** Opening DATA PROVIDED block **
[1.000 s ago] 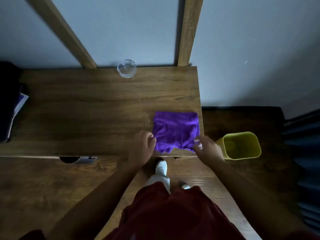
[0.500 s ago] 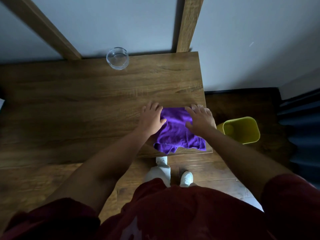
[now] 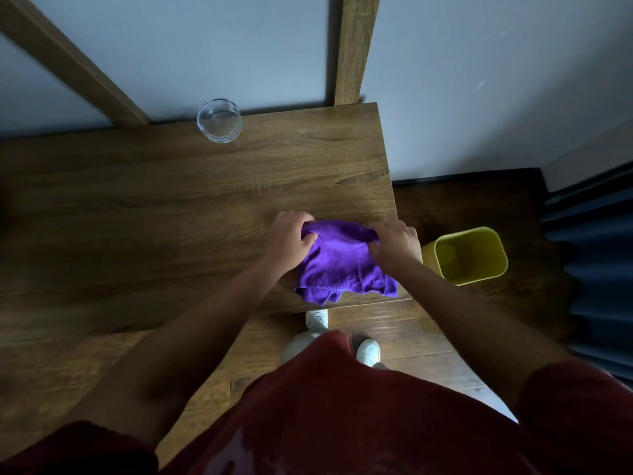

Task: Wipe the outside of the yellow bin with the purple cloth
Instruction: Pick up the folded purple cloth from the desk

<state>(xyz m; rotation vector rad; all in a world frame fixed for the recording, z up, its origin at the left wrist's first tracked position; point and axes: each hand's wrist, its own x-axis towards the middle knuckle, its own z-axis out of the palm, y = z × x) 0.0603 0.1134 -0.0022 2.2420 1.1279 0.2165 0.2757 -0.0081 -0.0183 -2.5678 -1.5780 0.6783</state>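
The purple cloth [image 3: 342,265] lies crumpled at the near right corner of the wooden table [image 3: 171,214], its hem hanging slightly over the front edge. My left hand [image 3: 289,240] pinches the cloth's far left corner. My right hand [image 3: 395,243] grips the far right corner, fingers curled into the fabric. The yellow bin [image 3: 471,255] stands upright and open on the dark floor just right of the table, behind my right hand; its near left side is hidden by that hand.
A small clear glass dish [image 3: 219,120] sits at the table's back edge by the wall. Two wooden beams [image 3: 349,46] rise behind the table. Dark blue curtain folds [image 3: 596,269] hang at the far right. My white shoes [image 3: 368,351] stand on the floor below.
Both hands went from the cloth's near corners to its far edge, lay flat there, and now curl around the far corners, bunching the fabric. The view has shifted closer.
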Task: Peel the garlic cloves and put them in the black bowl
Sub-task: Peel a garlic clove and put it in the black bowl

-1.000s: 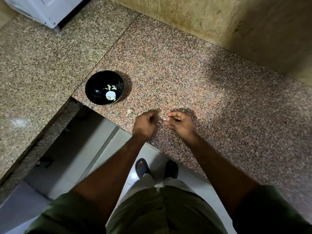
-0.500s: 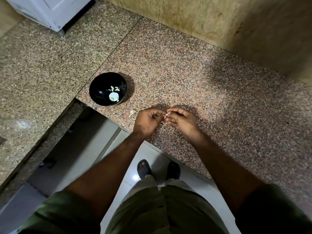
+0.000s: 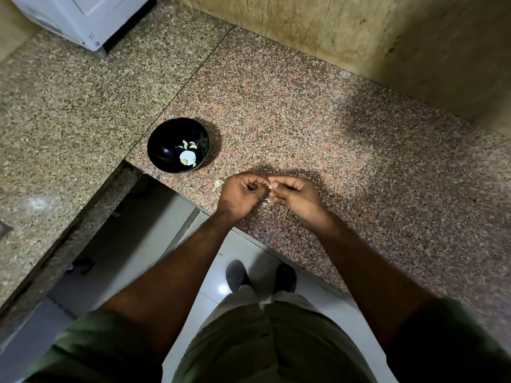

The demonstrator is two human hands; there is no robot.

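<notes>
The speckled granite counter (image 3: 318,128) bears a black bowl (image 3: 163,150) left of the pinching hands, and a garlic clove (image 3: 218,184) just beside them.

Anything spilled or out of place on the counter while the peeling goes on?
One pale garlic piece lies loose on the granite counter, between the black bowl and the left hand; whether clove or skin, I cannot tell. Small pale scraps lie under the hands. Nothing looks damaged.

We are seeing a polished speckled granite counter (image 3: 318,128) and a glossy black bowl (image 3: 166,150). We are looking at matt, stained stone wall (image 3: 359,37) and shiny white floor tiles (image 3: 221,288). Green cloth sleeves (image 3: 91,352) are showing matt.
</notes>
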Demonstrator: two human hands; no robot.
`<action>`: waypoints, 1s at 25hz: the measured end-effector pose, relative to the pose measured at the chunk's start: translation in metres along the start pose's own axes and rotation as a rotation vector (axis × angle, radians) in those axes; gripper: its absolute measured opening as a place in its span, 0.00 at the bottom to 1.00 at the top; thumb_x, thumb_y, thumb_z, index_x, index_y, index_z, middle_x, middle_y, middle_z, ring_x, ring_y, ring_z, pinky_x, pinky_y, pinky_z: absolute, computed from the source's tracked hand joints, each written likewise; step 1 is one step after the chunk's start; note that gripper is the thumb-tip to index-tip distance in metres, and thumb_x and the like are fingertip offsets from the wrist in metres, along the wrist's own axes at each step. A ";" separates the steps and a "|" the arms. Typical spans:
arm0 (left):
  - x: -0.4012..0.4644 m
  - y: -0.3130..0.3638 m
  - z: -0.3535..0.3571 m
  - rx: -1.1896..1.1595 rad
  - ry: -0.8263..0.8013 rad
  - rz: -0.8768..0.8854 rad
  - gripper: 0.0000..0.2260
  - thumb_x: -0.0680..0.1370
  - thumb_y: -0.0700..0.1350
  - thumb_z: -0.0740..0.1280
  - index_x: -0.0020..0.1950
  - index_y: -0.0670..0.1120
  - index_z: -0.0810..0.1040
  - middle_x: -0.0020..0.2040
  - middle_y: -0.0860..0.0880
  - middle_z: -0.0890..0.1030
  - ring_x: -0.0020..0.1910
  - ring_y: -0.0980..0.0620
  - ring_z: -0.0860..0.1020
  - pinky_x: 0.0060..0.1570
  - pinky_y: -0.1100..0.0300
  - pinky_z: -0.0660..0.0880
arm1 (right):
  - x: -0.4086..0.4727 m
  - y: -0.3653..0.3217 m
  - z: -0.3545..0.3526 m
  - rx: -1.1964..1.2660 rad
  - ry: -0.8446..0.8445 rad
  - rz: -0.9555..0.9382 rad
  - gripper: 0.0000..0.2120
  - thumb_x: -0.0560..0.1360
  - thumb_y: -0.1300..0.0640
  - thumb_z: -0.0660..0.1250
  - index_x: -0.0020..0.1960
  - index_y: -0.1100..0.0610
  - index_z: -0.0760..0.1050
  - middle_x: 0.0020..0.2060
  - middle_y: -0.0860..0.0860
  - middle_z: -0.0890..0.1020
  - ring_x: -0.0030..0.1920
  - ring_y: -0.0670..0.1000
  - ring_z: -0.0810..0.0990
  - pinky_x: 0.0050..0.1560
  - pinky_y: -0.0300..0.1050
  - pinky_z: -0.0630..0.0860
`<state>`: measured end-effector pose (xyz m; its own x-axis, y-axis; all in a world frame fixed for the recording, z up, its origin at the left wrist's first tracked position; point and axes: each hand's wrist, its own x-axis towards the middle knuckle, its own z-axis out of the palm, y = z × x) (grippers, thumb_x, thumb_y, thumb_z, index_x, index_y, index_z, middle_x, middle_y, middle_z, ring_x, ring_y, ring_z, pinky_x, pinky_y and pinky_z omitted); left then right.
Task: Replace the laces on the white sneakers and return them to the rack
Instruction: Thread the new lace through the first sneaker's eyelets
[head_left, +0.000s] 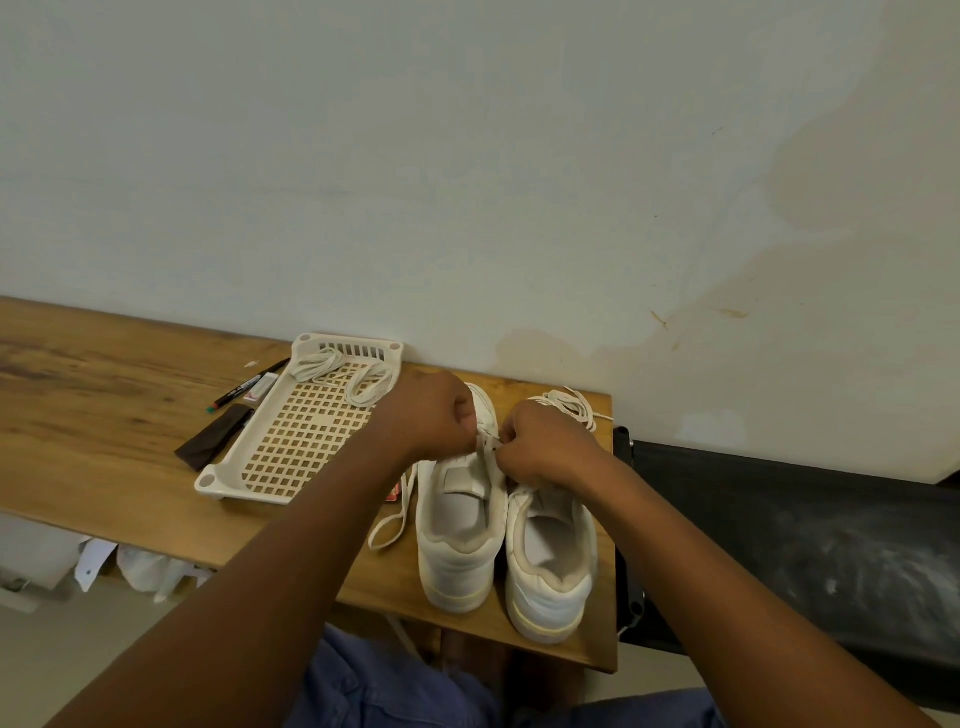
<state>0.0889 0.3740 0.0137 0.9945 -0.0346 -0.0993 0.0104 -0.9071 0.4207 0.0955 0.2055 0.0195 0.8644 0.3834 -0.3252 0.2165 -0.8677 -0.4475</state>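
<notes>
Two white leather low-top sneakers stand side by side on the wooden table (130, 415), heels toward the person, and serve as the landmark here. The left white sneaker (457, 540) has its tongue lifted, and both hands meet over its lacing area. The left hand (431, 410) has its fingers curled and pinches a thin white lace (488, 434) at the eyelets; the right hand (545, 441) also has its fingers curled in and pinches the same lace from the other side, the fingertips of the two hands almost touching. The right white sneaker (550, 566) sits touching the left one, partly under the right wrist. A loose flat white lace (395, 512) trails on the table just left of the sneakers. Another bundle of white laces (569, 405) lies beyond the sneakers, near the wall. Left of the sneakers rests a cream plastic lattice rack tray (291, 441), holding two coiled white laces (343, 371) at its far end. Left of the tray lie a black marker pen (249, 384) and a dark brown folded strip (213, 436)
</notes>
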 end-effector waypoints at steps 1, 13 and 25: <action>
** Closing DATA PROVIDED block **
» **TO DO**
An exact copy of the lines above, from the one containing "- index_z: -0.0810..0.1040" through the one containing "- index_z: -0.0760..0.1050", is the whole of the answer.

» **YOUR RESPONSE**
  - index_z: -0.0810..0.1040
  - middle_x: -0.0020..0.2040
  - middle_y: -0.0860..0.0880
  - middle_z: -0.0890..0.1030
  - ring_x: -0.0020..0.1910
  - ring_y: -0.0980..0.0620
  - ring_z: -0.0860..0.1020
  - pinky_x: 0.0060..0.1570
  - pinky_y: -0.1100..0.0300
  - pinky_z: -0.0660..0.0880
arm1 (right):
  - x: -0.4086..0.4727 m
  - y: -0.3653..0.3217 m
  - z: -0.3545..0.3526 m
  - rx: -1.1964..1.2660 rad
  - ry: -0.8446..0.8445 rad
  - rz: -0.9555..0.9382 rad
  - gripper: 0.0000..0.2120
  - thumb_x: -0.0560..0.1360
  - thumb_y: -0.1300..0.0640
  - thumb_z: -0.0660..0.1250
  - index_x: -0.0020..0.1960
  - index_y: -0.1100..0.0610
  - index_z: -0.0760..0.1050

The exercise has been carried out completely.